Il PINOCCHIO di Matteo Garrone

di Antonella D’Ambrosio

Matteo Garrone dichiara da subito le sue intenzioni: da quando era piccolo è attratto dal Pinocchio di Collodi e voleva dedicargli una sua opera, rifacendosi ai disegni originali di Enrico Mazzanti, il primo illustratore che lavorò a gomito con Carlo Lorenzini (vero nome del famoso autore, conosciuto con lo psedonimo del paese natale della madre) alla prima edizione in volume de Le avventure di Pinocchio. Storia di un burattino, pubblicato nel 1883.

Questa sua intenzione è visibilissima in alcuni personaggi, come per esempio il Mangiafuoco al quale dà vita un magnifico Gigi Proietti. Perfino i gufi dottori sono molto somiglianti all’originale illustrazione in bianco e nero: del resto, ricorda il regista, la storia di Pinocchio è una storia costellata di animali.

In questa cura degli straordinari trucchi di Mark Coulier e dei costumi de “L’archeologo della moda” Massimo Cantini Parrini,  l’unico costumista italiano ad aver vinto tre David di Donatello consecutivi (2016-2018), c’è tutta la poesia e l’interesse per questo nuovo Pinocchio.

 

Anche l’apparizione iniziale della Fata Turchina, dalla finestra posta in alto, quasi una edicola di Madonnina, è somigliante alla tavola del Mazzanti: “Qui sono tutti morti” si esprime la fata bambina a voler evocare il mondo dell’aldilà. Non è propriamente Turchina questa fata, però, quasi svanisce in un grigio polvere. Nonostante la grande dolcezza espressa da Marine Vatcth, resta una figura smorta, alla quale forse si vuol dare un rilievo minore, nonostante sia il deus ex machina, che a Geppetto. Inoltre quasi tutte le volte che compare la Fatina o la Fata, figure salvifiche femminili avvilite, è in compagnia della eccezionale Lumaca (Maria Pia Timo) sulla quale punteranno gli occhi di tutti gli spettatori.

L’artefice del burattino, il falegname ideatore, viene ad assumere un grande valore, data anche l’interpretazione, davvero commovente, di Roberto Benigni: omaggio, dunque, alla figura paterna, al suo sapersi prendere cura. Forse addirittura ai padri fondatori, se si volesse dare un’interpretazione che travalica e di cui Matteo Garrone non ha assolutamente fatto cenno a parole. Il regista si è detto, invece, anzi tutto dedito ad un pubblico natalizio: la pellicola esce in sala il 19 in ben 600 copie, aumentate a 670 il 25 stesso.

Che il regista col cast tutto si siano divertiti è evidente anche dalla presenza di uno scatenato Massimo Ceccherini, che oltre ad impersonare la Volpe, insieme ad un irresistibile degno compare Gatto, Rocco Papaleo, è co-sceneggiatore dalla fluida inventiva.

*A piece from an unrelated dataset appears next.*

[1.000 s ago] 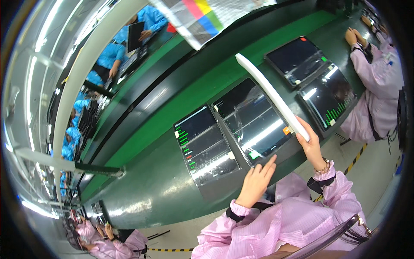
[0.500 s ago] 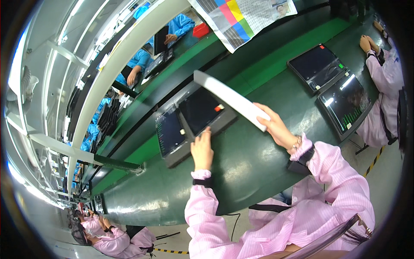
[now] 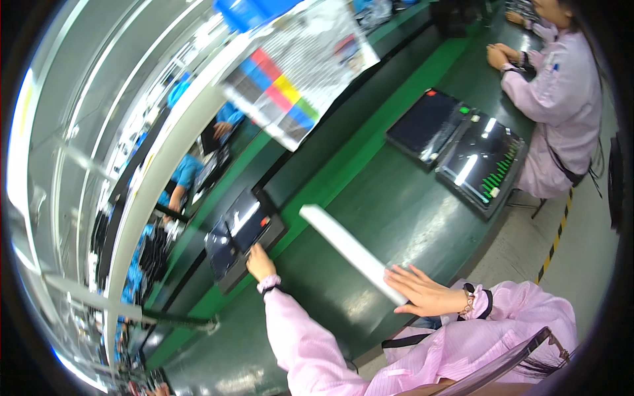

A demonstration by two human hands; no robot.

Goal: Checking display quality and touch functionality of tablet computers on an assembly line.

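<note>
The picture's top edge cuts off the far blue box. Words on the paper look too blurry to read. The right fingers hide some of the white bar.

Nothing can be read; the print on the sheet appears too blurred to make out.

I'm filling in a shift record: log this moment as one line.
left hand: at edge of dark screens | right hand: spread over near end of white bar
</note>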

Federico Ielapi, i cui espressivi occhi compaiono sotto lo spesso trucco, necessario a legnificarlo e sopportato ogni volta pazientemente per quasi tre ore, è la concretizzazione del Pinocchio immaginato da Garrone: un bambino non degno di liberarsi finché non impara la fatica manuale e soprattutto la riconoscenza, altro importante tema sottolineato.

Non si può non nominare l’interpretazione di Teco Celio, un Giudice scimpanzé che resterà nella storia, davanti al quale il burattino si professa colpevole e di più colpe, perché solo così sarà prosciolto: non è una istigazione alla sincerità, ma una forte ironia sulle sorti dei colpevoli e degli innocenti.

E’ certo un’opera da non perdere, anche se i cinefili torneranno col pensiero alla ricca e sfaccettata interpretazione, mirabilmente resa, di un testo ben più antico e suggestivo Lo Cunto de li cunti, Il racconto dei racconti – Tale of Tales dello stesso stimato regista.